#### WORK INSTRUCTION:
The copy should hold exactly the lines below from the one that contains "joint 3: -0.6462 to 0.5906" through the one that contains "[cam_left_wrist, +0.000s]" and nothing else, so no pictures.

(GIVEN RECORDS)

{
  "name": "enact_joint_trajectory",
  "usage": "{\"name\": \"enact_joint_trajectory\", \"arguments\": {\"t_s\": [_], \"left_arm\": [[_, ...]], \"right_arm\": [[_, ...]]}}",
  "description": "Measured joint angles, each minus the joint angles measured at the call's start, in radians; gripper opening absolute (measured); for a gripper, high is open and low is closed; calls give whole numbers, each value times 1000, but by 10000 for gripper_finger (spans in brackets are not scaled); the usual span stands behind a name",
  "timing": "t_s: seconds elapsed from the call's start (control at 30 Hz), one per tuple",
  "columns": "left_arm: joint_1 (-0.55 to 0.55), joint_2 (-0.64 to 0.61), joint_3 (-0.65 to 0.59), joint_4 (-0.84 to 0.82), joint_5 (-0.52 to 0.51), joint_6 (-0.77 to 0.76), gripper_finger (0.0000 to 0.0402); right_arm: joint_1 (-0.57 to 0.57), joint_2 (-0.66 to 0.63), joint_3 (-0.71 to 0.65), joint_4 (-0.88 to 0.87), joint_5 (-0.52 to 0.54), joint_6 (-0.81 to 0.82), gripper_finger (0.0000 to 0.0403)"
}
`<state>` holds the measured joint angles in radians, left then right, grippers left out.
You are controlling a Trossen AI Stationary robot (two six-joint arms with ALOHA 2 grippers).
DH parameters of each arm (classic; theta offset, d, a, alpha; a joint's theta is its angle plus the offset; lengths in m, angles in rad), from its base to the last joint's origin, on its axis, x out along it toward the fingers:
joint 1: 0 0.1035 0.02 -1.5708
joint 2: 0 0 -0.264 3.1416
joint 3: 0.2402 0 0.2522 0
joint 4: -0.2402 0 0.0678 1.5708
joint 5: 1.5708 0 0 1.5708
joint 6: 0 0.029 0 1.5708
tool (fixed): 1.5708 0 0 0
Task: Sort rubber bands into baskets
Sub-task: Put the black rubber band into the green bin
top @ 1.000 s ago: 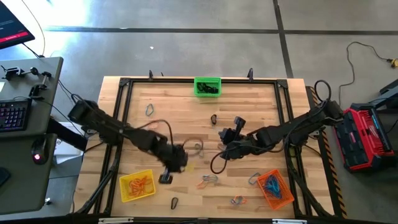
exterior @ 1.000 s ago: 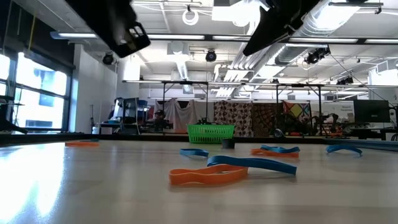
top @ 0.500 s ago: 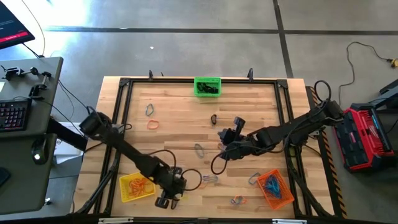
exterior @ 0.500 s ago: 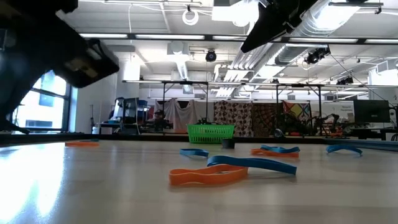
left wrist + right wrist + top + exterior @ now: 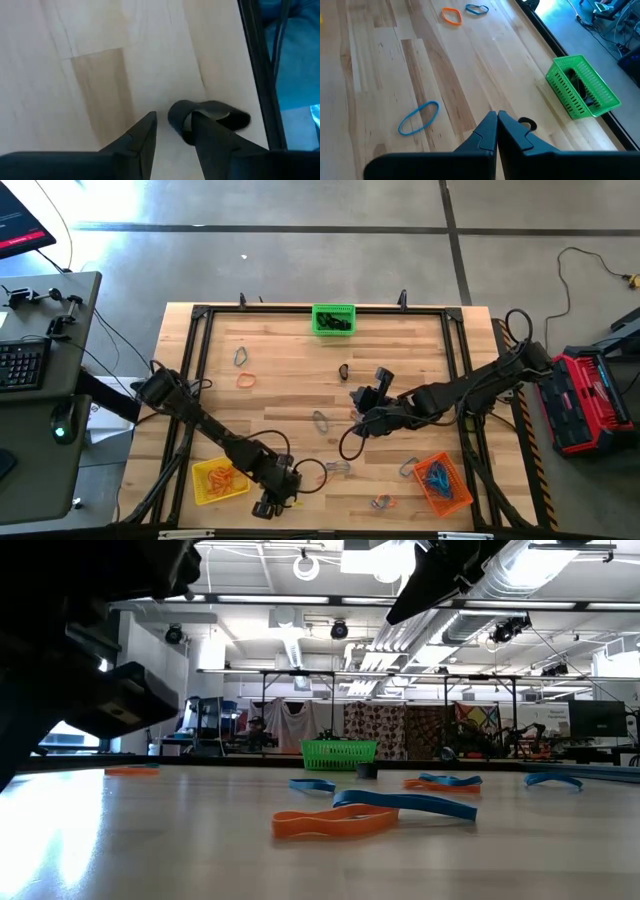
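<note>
We are holding our left gripper low over the near edge of the pale wooden table, just beside the small yellow mesh basket. Its fingers are standing slightly parted above a black rubber band, not gripping it. Our right gripper is waiting mid-table, its fingers pressed together. A green mesh basket is sitting at the far edge, an orange basket near right, and loose bands are lying scattered between.

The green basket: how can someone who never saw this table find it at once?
Look at the wooden table from above and go to its far edge, in the middle. The green basket stands there alone with dark bands inside; the yellow basket and orange basket sit at the near corners.
</note>
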<state>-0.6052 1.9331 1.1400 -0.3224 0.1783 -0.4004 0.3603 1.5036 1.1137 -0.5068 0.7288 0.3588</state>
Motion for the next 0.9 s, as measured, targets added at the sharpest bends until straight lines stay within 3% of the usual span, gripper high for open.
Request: {"name": "enact_joint_trajectory", "arguments": {"t_s": [0.13,0.3,0.4,0.77,0.9], "left_arm": [[0,1,2,-25,-27,23,99],[25,-34,0,-69,-92,79,20],[70,-85,0,-124,-160,108,9],[402,-312,0,-189,-227,212,1],[558,-380,0,-174,-232,253,1]], "right_arm": [[0,0,0,-1,0,0,0],[0,0,0,-3,3,0,0],[1,0,0,-5,4,-3,0],[-4,0,-4,-26,33,-46,0],[-27,-2,-89,54,38,-64,0]]}}
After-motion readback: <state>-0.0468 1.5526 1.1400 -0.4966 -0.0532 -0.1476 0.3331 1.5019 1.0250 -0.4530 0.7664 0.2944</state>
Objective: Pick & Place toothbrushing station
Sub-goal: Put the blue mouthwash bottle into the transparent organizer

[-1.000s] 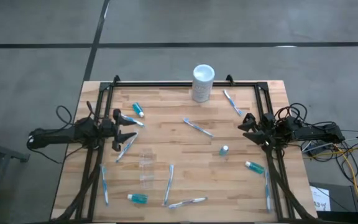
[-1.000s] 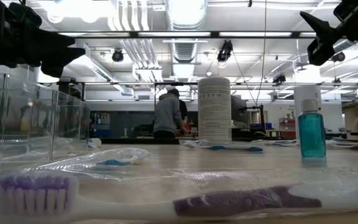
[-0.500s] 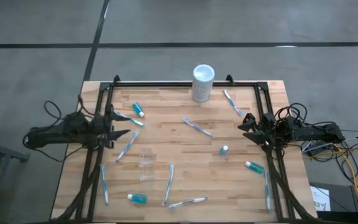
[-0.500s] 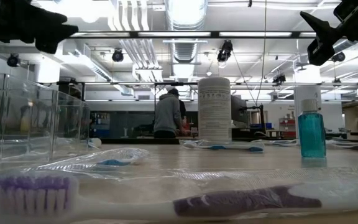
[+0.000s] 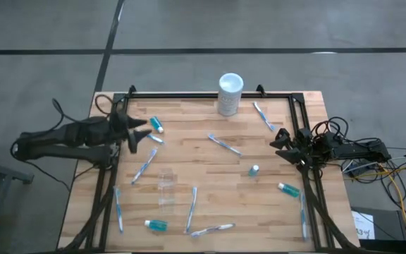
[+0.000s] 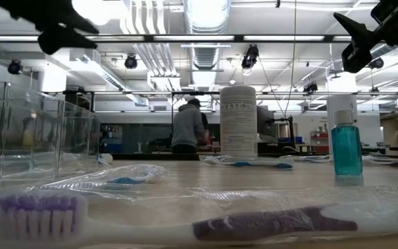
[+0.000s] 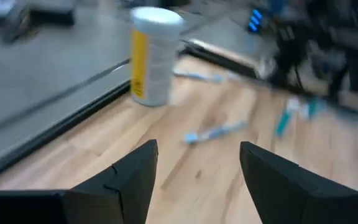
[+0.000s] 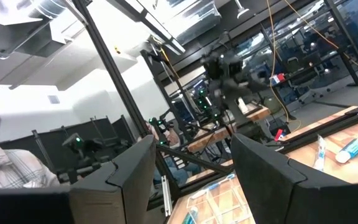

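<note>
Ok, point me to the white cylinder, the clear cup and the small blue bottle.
white cylinder (image 5: 230, 94), high view, on its top.
clear cup (image 5: 165, 181), high view, on its middle.
small blue bottle (image 6: 346, 147), low view, on its body.

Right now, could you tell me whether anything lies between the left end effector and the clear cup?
Yes: one toothbrush lies on the wood between the open left end effector, near the table's left edge, and the clear cup. Nothing taller stands there.

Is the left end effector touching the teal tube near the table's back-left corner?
Apart. In the high view the left end effector shows bare wood between its open tips and the teal tube; the low view shows it raised well above the table.
</note>
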You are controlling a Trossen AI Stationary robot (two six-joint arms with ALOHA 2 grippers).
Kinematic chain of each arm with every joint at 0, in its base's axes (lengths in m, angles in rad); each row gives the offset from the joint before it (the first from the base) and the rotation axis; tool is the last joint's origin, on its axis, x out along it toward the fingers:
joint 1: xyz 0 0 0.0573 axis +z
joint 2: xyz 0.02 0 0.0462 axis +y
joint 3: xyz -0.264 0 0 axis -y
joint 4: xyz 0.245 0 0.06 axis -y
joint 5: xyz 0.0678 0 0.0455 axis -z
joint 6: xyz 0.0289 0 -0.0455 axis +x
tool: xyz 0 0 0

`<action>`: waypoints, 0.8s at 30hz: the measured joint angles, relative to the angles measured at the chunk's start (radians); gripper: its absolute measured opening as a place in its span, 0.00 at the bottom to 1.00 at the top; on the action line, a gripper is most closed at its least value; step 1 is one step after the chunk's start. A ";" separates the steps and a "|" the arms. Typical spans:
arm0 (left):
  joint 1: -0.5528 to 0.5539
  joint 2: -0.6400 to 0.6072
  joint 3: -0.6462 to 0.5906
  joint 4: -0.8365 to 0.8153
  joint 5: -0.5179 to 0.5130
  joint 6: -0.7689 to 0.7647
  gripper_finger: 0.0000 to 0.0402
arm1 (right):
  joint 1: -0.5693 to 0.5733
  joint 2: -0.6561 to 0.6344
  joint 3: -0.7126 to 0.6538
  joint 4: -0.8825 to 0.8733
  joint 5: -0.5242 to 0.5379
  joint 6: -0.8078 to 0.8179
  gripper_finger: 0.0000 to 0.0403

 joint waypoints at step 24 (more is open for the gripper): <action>0.218 0.429 0.196 -0.316 0.139 -0.648 0.58 | 0.000 0.000 0.000 0.000 0.001 0.000 0.51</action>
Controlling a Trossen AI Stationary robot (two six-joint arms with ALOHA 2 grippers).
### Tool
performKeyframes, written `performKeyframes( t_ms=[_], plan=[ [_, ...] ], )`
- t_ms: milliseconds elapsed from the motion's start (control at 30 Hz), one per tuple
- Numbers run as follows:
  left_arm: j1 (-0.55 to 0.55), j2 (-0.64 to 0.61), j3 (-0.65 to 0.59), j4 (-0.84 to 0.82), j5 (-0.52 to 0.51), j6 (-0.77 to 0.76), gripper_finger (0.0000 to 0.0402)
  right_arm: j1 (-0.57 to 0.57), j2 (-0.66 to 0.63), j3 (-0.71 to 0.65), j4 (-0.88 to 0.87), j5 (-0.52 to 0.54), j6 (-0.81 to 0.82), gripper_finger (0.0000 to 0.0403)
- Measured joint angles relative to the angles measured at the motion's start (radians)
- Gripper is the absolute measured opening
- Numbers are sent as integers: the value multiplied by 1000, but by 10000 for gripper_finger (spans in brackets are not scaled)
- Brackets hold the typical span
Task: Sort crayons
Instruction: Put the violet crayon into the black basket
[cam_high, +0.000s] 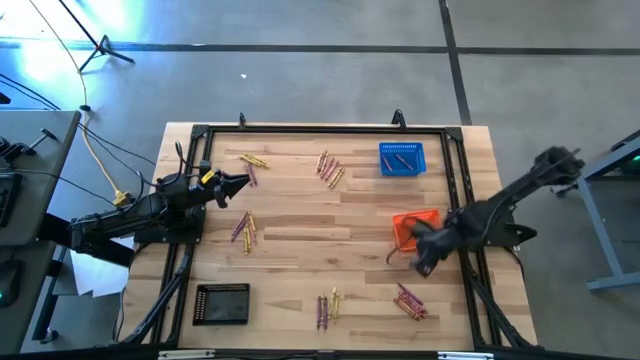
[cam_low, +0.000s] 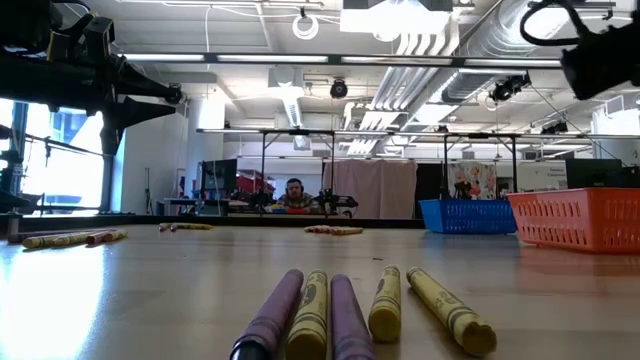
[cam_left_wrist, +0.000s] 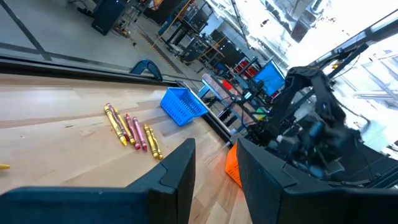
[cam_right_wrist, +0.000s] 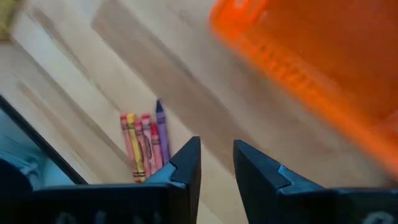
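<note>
While right hand (cam_high: 424, 262) hovers empty w/ fingers slightly apart by orange basket (cam_high: 412, 226), nearest crayons (cam_high: 410, 301) lie just beyond it, long axes diagonal; left hand farther.

We observe two dark arms, matte black links. Left arm (cam_high: 130, 215): yellow cable running along link, yellow patch near wrist; left gripper (cam_high: 240, 182) tapers into pointed black tip. Right arm (cam_high: 520, 195): bulky rounded joint housings, thin black cable looping beside right gripper (cam_high: 425, 262). In both wrist views we note fingers (cam_left_wrist: 177, 171) as flat, angular black blocks with bevelled inner edges; right-hand pair (cam_right_wrist: 186, 165) alike.
</note>
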Motion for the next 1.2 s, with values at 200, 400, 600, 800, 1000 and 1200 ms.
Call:
performKeyframes(
  t_ms=[200,400,600,800,1000,1200],
  plan=[
    [0,0,0,0,0,0,106,98,253,0,221,-3,86,80],
    [0,0,0,0,0,0,106,100,410,63,158,1,118,80],
    [0,0,0,0,0,0,106,100,493,151,125,4,94,80],
    [0,0,0,0,0,0,106,102,550,207,125,23,73,80],
    [0,0,0,0,0,0,106,106,566,219,142,44,74,80],
    [0,0,0,0,0,0,106,106,566,219,124,49,76,80]
  ],
)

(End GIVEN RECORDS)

#### OUTPUT OF THE TASK:
  joint 3: -0.6462 to 0.5906
  joint 4: -0.8365 to 0.8153
  joint 5: -0.5179 to 0.5130
  joint 6: -0.7689 to 0.7647
  gripper_finger: 0.0000 to 0.0402
arm1 (right):
  joint 1: -0.5693 to 0.5733
  joint 2: -0.6561 to 0.6344
  joint 3: -0.7126 to 0.6538
  joint 4: -0.8825 to 0.8733
  joint 5: -0.5242 to 0.5379
  joint 6: -0.8078 to 0.8179
  gripper_finger: 0.0000 to 0.0403

 joint waypoints at step 24 (more is open for the gripper): <action>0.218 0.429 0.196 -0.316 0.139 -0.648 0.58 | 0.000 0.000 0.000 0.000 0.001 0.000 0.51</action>
Controlling a Trossen AI Stationary robot (two six-joint arms with ALOHA 2 grippers).
### Tool
performKeyframes, written `performKeyframes( t_ms=[_], plan=[ [_, ...] ], )`
- t_ms: milliseconds elapsed from the motion's start (control at 30 Hz), one per tuple
- Numbers run as follows:
  left_arm: j1 (-0.55 to 0.55), j2 (-0.64 to 0.61), j3 (-0.65 to 0.59), j4 (-0.84 to 0.82), j5 (-0.52 to 0.51), j6 (-0.77 to 0.76), gripper_finger (0.0000 to 0.0402)
  right_arm: j1 (-0.57 to 0.57), j2 (-0.66 to 0.63), j3 (-0.71 to 0.65), j4 (-0.88 to 0.87), j5 (-0.52 to 0.54), j6 (-0.81 to 0.82), gripper_finger (0.0000 to 0.0403)
- Measured joint angles relative to the angles measured at the motion's start (radians)
- Gripper is the absolute measured opening
- Numbers are sent as integers: the value multiplied by 1000, but by 10000 for gripper_finger (spans in brackets are not scaled)
- Brackets hold the typical span
Task: Sort crayons
Instruction: Put the violet crayon into the black basket
[cam_high, +0.000s] 
[cam_low, +0.000s] 
[cam_left_wrist, +0.000s] 

No other output is needed; the exercise is complete.